Come già precedentemente rilevato, infatti, ed al di là delle questioni puramente terminologiche, che non inficiano i termini della questione, si tratta di impianti la cui realizzazione e esercizio non risulta essere supportata da atti abilitativi: e il provvedimento impugnato precisa che l’anticipata immissione nel possesso delle aree e delle opere realizzate, a fronte dell’inerzia del Consorzio nel procedere alla integrale cessione delle aree, è volto ad evitare l’ulteriore pregiudizio derivante dalla mancata disponibilità delle stesse, e viene disposta “nelle more della risoluzione dei problemi connessi con la cessione unilaterale delle aree di proprietà del Consorzio… destinate a servizi pubblici” fermo restando, indi, ogni profilo, anche indennitario, relativo alle opere sovrastanti. Né il chiaro interesse pubblico che permea la determina può essere posto in dubbio, come fa il ricorrente, per la circostanza che l’impianto sportivo sia stato sottratto al Consorzio a motivo di poterne consentire l’uso al servizio della collettività (che il Consorzio già riteneva di realizzare) e poi affidato ad un soggetto privato: le due situazioni, una di mero fatto, l’altra rinveniente causa e fondamento in una procedura pubblica non consentono alcuna comparazione;
e) non è infine fondato l’ultimo motivo di ricorso (eccesso di potere per errore e falsità dei presupposti, illogicità ed ingiustizia manifesta, difetto di istruttoria) con il quale il ricorrente lamenta la illegittimità della delibera n. 540/00 che, facendo seguito all’avviso pubblico di cui alla delibera 3339/97, nella parte in cui mette a bando anche l’impianto sportivo da esso Consorzio realizzato (area n. 9), ha recato la connessa graduatoria anche per quest’ultimo, da utilizzare dopo l’acquisizione dell’area al patrimonio comunale.

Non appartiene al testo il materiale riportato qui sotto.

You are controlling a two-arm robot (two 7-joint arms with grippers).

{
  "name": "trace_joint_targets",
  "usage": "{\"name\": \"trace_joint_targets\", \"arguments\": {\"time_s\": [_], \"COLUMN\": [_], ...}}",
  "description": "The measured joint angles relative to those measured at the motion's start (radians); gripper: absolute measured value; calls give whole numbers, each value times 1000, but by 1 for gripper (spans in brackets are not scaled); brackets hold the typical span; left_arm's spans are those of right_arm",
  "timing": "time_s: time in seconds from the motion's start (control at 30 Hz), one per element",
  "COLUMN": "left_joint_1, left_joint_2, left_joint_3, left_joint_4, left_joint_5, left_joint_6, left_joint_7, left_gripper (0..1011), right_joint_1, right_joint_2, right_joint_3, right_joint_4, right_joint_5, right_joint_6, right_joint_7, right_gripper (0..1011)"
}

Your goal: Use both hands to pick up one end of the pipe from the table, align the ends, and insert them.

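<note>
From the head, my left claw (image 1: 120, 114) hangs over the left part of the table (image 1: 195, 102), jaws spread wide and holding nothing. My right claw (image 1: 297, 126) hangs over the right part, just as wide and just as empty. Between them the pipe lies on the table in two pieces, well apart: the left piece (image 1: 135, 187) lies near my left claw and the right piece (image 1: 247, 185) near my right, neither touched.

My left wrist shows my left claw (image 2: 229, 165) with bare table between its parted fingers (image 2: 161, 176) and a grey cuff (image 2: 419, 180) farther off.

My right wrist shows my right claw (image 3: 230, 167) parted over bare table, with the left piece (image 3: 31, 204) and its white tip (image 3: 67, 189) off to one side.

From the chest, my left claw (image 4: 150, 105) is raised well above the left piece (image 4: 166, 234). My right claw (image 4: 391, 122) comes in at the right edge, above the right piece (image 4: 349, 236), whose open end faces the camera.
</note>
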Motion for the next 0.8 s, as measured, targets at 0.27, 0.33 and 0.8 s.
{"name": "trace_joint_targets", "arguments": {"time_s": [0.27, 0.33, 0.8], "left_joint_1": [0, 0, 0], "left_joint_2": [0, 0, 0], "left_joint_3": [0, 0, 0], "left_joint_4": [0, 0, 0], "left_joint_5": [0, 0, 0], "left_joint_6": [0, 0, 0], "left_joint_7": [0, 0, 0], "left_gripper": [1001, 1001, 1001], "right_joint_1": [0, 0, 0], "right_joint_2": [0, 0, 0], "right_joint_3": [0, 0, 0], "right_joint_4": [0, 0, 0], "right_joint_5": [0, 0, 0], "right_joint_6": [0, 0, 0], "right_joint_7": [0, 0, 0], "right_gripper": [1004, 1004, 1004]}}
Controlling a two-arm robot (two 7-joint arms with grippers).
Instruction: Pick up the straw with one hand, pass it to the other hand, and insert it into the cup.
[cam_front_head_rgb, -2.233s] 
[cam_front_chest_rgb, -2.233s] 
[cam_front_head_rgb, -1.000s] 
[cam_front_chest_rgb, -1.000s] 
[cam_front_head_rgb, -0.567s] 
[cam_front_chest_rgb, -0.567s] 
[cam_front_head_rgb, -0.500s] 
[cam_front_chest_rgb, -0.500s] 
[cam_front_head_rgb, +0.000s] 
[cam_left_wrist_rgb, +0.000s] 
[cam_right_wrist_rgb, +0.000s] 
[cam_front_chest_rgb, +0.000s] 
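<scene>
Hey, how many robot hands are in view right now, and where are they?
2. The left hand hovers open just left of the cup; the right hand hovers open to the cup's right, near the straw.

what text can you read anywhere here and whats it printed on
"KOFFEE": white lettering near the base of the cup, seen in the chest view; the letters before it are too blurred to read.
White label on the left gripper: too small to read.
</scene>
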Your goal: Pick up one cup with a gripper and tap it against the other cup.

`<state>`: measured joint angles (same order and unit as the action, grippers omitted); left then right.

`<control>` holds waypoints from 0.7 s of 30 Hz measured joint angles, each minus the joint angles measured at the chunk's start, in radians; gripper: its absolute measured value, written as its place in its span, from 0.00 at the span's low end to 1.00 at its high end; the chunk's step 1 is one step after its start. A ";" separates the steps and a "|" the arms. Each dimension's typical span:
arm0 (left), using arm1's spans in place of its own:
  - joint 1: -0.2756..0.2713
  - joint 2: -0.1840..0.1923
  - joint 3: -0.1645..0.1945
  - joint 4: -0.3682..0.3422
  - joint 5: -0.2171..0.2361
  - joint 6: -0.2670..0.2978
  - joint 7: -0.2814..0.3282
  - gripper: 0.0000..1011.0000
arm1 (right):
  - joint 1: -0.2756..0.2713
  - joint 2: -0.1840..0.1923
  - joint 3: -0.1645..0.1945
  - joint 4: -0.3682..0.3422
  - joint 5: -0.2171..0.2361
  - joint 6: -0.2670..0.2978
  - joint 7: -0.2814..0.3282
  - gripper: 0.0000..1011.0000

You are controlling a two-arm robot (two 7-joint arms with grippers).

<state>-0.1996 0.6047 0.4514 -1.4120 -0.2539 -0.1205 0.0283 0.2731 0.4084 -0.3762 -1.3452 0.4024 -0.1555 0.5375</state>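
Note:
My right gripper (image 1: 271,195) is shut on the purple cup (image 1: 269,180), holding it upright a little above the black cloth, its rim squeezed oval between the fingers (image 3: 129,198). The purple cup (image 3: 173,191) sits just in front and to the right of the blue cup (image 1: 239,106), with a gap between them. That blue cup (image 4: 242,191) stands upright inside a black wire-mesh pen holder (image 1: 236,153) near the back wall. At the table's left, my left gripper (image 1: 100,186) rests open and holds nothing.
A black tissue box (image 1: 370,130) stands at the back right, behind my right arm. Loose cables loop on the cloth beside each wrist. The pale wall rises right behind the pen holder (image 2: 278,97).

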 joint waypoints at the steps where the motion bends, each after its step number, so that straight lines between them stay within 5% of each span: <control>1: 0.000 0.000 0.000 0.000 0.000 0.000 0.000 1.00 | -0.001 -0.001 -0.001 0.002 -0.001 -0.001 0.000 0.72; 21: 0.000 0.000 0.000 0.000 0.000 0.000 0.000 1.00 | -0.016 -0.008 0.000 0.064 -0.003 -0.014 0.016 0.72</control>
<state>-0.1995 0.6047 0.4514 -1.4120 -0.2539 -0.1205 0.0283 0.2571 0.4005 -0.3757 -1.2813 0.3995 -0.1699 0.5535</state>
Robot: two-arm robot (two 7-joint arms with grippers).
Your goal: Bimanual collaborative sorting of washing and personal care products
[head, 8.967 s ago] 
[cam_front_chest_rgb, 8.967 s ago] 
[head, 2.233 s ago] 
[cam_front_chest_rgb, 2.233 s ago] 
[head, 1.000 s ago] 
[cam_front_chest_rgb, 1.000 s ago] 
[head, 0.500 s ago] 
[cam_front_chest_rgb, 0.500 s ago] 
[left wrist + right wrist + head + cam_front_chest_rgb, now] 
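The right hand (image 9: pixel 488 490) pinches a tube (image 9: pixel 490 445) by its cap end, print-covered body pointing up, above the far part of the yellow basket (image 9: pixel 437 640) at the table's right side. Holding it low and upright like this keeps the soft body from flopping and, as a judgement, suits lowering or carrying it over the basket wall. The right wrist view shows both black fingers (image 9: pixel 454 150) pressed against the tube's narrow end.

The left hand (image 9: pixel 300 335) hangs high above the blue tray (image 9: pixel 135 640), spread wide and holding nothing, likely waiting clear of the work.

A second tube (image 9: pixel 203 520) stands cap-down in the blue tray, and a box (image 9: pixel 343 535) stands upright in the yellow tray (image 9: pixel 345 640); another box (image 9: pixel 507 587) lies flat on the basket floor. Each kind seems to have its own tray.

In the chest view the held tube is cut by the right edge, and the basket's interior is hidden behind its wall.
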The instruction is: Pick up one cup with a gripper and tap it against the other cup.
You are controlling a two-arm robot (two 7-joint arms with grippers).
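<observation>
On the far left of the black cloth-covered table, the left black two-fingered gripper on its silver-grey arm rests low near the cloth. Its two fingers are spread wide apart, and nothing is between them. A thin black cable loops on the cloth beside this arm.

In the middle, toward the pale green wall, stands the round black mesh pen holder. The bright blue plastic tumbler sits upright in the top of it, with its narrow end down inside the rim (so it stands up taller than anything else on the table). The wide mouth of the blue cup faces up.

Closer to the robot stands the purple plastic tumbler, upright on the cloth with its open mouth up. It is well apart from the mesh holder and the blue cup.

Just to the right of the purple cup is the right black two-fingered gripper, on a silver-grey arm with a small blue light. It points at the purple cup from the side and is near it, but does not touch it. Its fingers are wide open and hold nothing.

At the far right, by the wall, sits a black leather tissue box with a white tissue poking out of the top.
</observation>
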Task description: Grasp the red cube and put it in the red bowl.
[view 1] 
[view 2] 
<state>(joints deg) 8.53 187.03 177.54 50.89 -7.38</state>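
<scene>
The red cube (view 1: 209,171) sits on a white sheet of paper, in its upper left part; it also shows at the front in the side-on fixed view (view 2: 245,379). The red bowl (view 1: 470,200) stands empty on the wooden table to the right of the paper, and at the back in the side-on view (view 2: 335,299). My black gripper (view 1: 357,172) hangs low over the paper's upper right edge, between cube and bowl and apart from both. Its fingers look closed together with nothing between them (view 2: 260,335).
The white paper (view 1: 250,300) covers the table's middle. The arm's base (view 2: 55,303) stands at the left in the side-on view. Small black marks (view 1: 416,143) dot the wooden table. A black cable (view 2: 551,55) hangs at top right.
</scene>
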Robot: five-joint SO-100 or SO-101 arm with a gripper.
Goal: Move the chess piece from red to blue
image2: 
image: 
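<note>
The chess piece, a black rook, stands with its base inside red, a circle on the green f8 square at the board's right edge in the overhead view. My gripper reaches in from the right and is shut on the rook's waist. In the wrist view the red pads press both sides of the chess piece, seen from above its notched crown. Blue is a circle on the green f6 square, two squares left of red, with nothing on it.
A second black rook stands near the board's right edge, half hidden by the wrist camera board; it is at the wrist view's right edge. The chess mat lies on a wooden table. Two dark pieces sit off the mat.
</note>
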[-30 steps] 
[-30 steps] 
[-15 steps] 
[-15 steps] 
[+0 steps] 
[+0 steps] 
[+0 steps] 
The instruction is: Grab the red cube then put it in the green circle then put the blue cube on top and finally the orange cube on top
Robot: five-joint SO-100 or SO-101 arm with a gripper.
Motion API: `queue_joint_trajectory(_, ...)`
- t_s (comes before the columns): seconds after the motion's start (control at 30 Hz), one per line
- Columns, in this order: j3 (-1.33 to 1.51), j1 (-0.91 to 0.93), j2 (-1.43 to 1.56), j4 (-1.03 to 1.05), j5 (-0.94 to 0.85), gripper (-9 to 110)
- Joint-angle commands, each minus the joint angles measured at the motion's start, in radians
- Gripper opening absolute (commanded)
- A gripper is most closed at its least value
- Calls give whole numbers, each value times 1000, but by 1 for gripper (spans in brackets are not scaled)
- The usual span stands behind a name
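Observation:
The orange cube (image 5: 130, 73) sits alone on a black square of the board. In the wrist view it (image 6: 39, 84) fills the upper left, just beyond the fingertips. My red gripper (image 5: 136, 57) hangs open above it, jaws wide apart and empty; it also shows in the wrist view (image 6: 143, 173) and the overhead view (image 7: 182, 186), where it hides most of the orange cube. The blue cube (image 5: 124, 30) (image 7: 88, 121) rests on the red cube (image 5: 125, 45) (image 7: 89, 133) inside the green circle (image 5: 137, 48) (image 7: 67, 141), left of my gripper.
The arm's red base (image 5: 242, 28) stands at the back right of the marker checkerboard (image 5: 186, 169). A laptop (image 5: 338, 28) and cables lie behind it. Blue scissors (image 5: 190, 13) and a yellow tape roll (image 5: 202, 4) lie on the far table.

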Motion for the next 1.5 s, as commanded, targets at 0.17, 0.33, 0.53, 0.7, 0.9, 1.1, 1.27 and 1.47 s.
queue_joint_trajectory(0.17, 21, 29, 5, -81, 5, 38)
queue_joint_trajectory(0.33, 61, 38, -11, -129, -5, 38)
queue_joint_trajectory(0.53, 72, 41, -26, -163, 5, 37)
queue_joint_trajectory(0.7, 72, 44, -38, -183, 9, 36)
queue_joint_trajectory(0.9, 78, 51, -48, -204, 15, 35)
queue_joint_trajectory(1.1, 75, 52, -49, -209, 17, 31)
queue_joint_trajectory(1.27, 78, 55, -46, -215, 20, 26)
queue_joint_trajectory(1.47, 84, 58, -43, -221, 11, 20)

La previsione dell’affidamento in concessione non può, infatti, che ritenersi subordinata agli stessi limiti e condizioni valevoli per l’immissione in possesso dell’Amministrazione comunale, e, quindi, sempre fermo restando ogni eventuale profilo indennitario relativo alle opere eseguite.
6. Per tutto quanto sopra esposto, il ricorso deve essere respinto.
Sussistono nondimeno giusti motivi per disporre la compensazione delle spese di giudizio tra le parti costituite.